%\VignetteIndexEntry{Using weaver to process Sweave documents}
%\VignetteDepends{weaver}
%\VignetteKeywords{latex,sweave,cache}
%\VignettePackage{weaver}
\documentclass{article}
\usepackage{hyperref}
\textwidth=6.2in
\textheight=8.5in
\oddsidemargin=.1in
\evensidemargin=.1in
\headheight=-.3in
\newcommand{\Rfunction}[1]{{\texttt{#1}}}
\newcommand{\Rmethod}[1]{{\texttt{#1}}}
\newcommand{\Rcode}[1]{{\texttt{#1}}}
\newcommand{\Robject}[1]{{\texttt{#1}}}
\newcommand{\Rpackage}[1]{{\textit{#1}}}
\newcommand{\Rclass}[1]{{\textit{#1}}}
\newcommand{\classdef}[1]{%
{\em #1}
}
\begin{document}
\title{How to use weaver for Sweave document processing}
\author{Seth Falcon}
\date{8 June, 2006}
\maketitle
\section{Introduction}
The \Rpackage{weaver} package provides extensions to the Sweave
utilities included in R's \Rpackage{utils} package.
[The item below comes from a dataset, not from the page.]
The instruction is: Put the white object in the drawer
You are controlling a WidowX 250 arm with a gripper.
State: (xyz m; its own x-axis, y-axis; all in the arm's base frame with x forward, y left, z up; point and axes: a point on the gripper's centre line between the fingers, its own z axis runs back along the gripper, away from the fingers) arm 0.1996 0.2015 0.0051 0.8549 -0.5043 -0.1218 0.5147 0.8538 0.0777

The focus of the
extensions is on caching computationally expensive (time consuming)
code chunks in Sweave documents.
\textit{Why would I want to cache code chunks?} If your Sweave
document includes one or more code chunks that take a long time to
compute, you may find it frustrating to make small changes to the
document. Each run requires recomputing the ``expensive'' code
chunks. If these chunks aren't changing, you can benefit from the
caching provided by \Rpackage{weaver}.
\textit{How does it work?} The details are in the code, of course,
but in a few words... You tell \Rpackage{weaver} which code chunks you
want cached by setting a chunk option (\Rcode{cache=TRUE}). A digest
(md5 sum) of the text representation of \textit{each} expression in
the code chunk is computed and the result of the expression is stored
in a file named by the expression's digest. Dependencies on
previously cached expressions are determined using functions from the
\Rpackage{codetools} package. After the cache files have been
created, subsequent runs load the cache instead of evaluating the
expression (this means side-effects are completely lost!). When
changes in the dependencies of an expression are detected (or when the
expression itself has changed), it is recomputed and the cache file is
updated.
\section{Using the expression caching feature}
If you add the chunk option \Rcode{cache=TRUE}, then caching will be
turned on for all expressions in the chunk. Here's an example:
\input{chunk-example1}
Side-effects, such as printing, plotting, definging S4 classes or
methods, or setting global options are not captured by the caching
mechanism. Avoid doing such things in a code chunk that has
\Rcode{cache=TRUE}. Treat cached code chunks as if you had set the
option \Rcode{results=hide}.
\subsection{Warnings about using the caching feature}
Do not stare directly at the cache! May cause blindness, headache,
shortness of breath, and dizzyness.
\begin{itemize}
\item Printing doesn't work in cached chunks since it is a side
effect.
\item The dependency detection is imperfect and will fail you. When
you've made important changes, you should remove all cache files
and rebuild the document. By default, the cache database is
stored in a directory named \verb+r_env_cache+ in the current
working directory. Removing this directory is the best way to
be certain that the following run will not use any cached data.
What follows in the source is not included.